Author:
Publication: The Organiser
Date: December 3, 2000
The Red bastion has
fallen and students say a "political earthquake" made it. The one
vote victory of Sandeep Kumar Mahapatra at the Jawaharlal Nehru University
Students Union (JNUSU) has sent Leftist-leftovers packing. "It is
a victory of nationalist forces", said Sandeep as the results were announced.
Akhil Bharatiya Vidyarthi
Parishad (ABVP) won two of the four central panel posts. ABVP presidential
candidate Sandeep Mahapatra, a student of M. Phil of the School of
International Studies (SIS) defeated the SFI-AISF candidate Vijoo Krishnan
by a narrow margin of one vote. The ABVP also bagged the post of
Joint Secretary as Makhan Saikia defeated the nearest rival of SFI, Shiv
Shankar Mohanty by a margin of 53 votes. The ABVP candidates won
14 councillor posts from various JNU centres out of a total of 27 votes.
Two candidates who were elected as representatives in the Gender Sensitisation
Committee Against Sexual Harassment (GSCASH) also had issue-based support
of the ABVP. This has been the best performance of the ABVP since
1996 when its candidates won three out of four central panel posts.

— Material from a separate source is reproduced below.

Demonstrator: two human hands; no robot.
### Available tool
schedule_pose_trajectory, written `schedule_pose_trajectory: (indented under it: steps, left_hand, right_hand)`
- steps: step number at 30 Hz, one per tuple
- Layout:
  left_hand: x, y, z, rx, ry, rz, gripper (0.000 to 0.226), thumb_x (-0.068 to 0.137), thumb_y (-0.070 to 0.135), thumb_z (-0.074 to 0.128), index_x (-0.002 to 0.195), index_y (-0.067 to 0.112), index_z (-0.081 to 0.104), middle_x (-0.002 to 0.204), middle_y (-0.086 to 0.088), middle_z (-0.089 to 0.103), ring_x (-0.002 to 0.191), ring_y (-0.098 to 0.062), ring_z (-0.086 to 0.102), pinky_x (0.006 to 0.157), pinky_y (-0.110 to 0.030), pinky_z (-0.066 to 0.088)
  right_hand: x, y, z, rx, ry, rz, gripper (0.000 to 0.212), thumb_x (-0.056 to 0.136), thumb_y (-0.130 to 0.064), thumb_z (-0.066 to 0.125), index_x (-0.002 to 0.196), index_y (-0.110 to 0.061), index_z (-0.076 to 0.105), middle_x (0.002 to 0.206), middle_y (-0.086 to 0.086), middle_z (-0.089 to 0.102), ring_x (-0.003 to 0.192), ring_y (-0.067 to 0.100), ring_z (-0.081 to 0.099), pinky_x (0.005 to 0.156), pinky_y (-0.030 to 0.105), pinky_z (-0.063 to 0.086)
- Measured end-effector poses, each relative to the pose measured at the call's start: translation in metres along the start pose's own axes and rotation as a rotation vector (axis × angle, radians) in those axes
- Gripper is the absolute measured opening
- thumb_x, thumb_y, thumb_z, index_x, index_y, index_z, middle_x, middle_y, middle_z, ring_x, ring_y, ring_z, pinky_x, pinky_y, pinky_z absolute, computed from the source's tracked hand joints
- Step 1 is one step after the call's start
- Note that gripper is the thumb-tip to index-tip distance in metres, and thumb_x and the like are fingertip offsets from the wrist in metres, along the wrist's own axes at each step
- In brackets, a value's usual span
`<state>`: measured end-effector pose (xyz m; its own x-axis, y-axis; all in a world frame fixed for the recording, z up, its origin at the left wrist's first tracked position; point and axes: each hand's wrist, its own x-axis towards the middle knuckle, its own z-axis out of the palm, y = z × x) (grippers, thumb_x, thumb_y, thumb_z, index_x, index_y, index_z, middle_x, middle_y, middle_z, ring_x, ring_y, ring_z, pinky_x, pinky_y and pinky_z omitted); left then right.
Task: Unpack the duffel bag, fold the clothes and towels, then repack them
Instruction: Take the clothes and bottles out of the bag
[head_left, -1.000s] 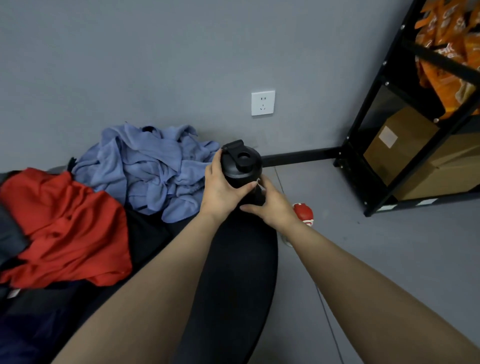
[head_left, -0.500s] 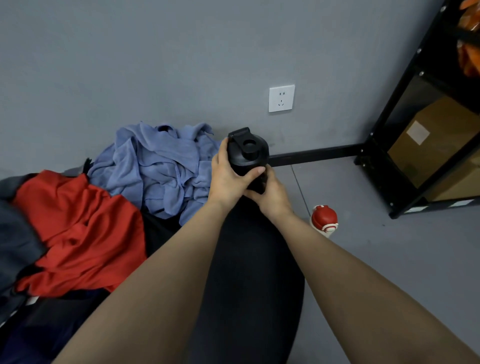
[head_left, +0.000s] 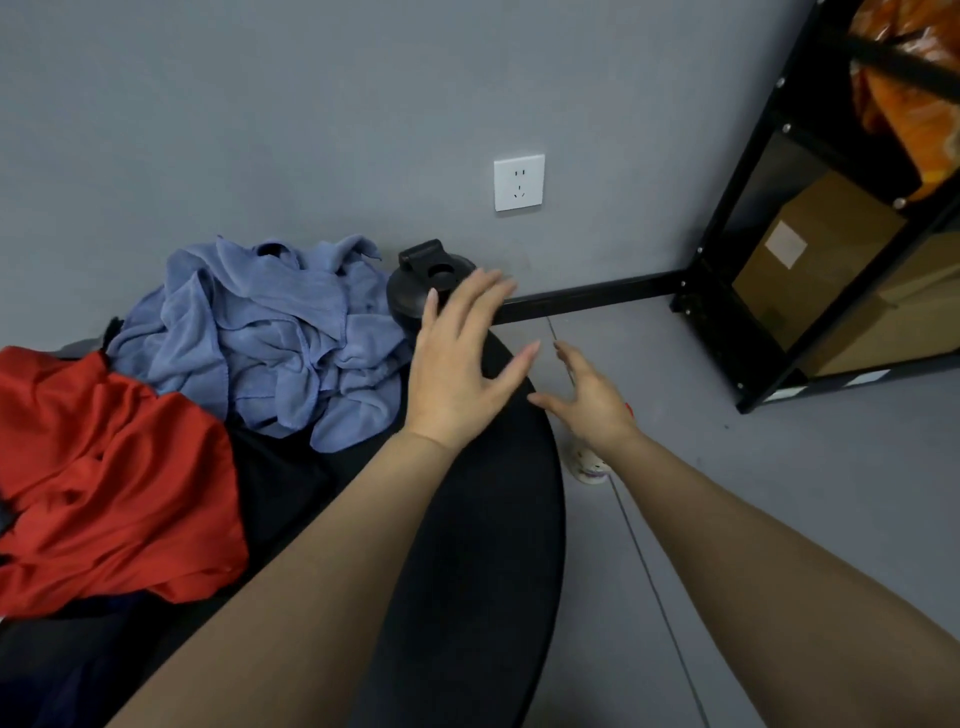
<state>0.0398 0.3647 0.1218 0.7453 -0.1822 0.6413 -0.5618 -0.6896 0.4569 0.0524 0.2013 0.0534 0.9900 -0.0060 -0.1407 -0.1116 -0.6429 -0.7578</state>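
A black shaker bottle (head_left: 415, 283) stands upright at the far end of a round black table (head_left: 483, 545), right by the wall. My left hand (head_left: 457, 364) hovers just in front of it with fingers spread, holding nothing. My right hand (head_left: 587, 397) is open too, a little lower and to the right, over the table's edge. A crumpled blue towel (head_left: 270, 332) lies left of the bottle. A red garment (head_left: 104, 483) is spread at the left, over dark clothes (head_left: 280, 488).
A white cup with a red top (head_left: 589, 465) sits on the grey floor beside the table, partly behind my right wrist. A black metal shelf (head_left: 748, 249) with cardboard boxes (head_left: 810, 260) stands at the right. A white wall socket (head_left: 518, 182) is on the grey wall.
Both hands held the black bottle earlier; they have let go and drawn back with fingers spread. The bottle now stands on the table by the wall.
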Motion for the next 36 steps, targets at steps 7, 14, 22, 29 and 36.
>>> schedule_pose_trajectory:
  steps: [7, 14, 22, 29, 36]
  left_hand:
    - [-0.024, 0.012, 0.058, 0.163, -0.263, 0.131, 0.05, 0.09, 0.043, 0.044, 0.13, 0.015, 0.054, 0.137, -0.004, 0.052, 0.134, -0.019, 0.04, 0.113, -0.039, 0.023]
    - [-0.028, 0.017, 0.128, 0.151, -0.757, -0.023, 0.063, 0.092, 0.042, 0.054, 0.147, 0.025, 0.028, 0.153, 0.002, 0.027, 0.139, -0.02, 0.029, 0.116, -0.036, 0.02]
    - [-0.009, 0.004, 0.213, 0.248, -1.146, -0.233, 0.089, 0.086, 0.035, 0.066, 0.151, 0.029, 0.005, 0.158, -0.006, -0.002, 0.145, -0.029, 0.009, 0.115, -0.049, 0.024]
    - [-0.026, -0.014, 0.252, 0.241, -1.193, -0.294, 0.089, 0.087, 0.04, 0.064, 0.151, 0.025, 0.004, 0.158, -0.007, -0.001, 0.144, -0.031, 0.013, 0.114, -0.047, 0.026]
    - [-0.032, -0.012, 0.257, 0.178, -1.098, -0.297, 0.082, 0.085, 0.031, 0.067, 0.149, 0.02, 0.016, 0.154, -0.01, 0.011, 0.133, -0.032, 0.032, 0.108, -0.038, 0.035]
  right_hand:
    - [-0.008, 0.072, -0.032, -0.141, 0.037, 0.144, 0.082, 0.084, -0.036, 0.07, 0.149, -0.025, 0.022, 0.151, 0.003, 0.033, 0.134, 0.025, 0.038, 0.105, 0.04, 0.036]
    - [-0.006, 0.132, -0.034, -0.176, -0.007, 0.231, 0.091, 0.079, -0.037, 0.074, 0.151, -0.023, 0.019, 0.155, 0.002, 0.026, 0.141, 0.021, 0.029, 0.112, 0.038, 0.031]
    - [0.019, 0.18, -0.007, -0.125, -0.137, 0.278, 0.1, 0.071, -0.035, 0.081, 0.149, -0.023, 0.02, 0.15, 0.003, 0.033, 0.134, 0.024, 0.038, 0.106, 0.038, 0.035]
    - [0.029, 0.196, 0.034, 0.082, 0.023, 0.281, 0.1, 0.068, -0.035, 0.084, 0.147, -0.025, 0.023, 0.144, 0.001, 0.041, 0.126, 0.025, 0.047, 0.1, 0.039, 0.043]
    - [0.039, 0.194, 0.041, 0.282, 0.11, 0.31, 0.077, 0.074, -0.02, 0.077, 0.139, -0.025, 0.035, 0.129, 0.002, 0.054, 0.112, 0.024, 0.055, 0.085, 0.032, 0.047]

This is, however, for the first time that the ABVP has won the post of
president.
Ever since its inception,
JNU has been a Leftist stronghold. Leftist ideas dominated the 'intellectual'
environs of the campus. "The stranglehold of the Leftists was such
that any ideology outside, what we called, 'Marxian Paradigm' was seen
with contempt. Ideas like nationalism had no place among JNU intellectuals",
said a veteran ABVP supporter of SIS. This is for the first time
that nationalists have secured a widespread support from across all sections
of students. "In the victory procession students from North-East
were shouting slogans like Bharat Mata ki jai and Vande Mataram.
Girl students came out in large numbers and were putting tilak on the forehead
of winning candidates. It was something unusual for JNU students",
said Sandeep.
The ABVP had to wait
for quite long for achieving this feat. In the early 80s when the
Parishad began its activities, it enjoyed the support of a handful of students.
Meetings were held indoors and students were heckled for their non-Communist
ideas. "ABVP supporters were seen with suspicion and even their friends
maintained a safe distance from them", says a senior JNU faculty member.
Faculty was largely dominated by the Leftists and students were discriminated
on the basis of ideology. "It was basically a training ground for
Leftists to carry forward their communist objectives at the national level."
No wonder, many top ranking leaders of the CPM are former JNUSU members.
Victimisation of the
students on the basis of ideology was something not new to the campus.
Career-oriented students developed a fear psychosis against treading a
different ideology. Many a time, Ph.D. the SIS were rejected,
as they were not palatable to Leftist masters. Till recently, such
cases hogged the media limelight. "Students were living in Utopian
Marxian paradise away from the changing reality taking place in the outside
world. Non-Communist ideas were never encouraged by the faculty of
the JNU. Leftist nexus was such that students were de-contextualised
from the reality", said a research scholar of SIS. With the disintegration
of Soviet Empire and the China taking a more capitalist look, the Left
bastion started failing apart. Students clearly saw the communist
game of hijacking the intelligentsia at the campus. It was a time
when nationalist forces asserted at the national level and it had an impact
on the JNU too. "Political change at the national level did have
their impact on JNU. Students, not satisfied with the utopian Marxist
concepts -began to question the communist ideology and gradually their
numbers increased," said Prof Vasant Gadre, Head of the School of Languages.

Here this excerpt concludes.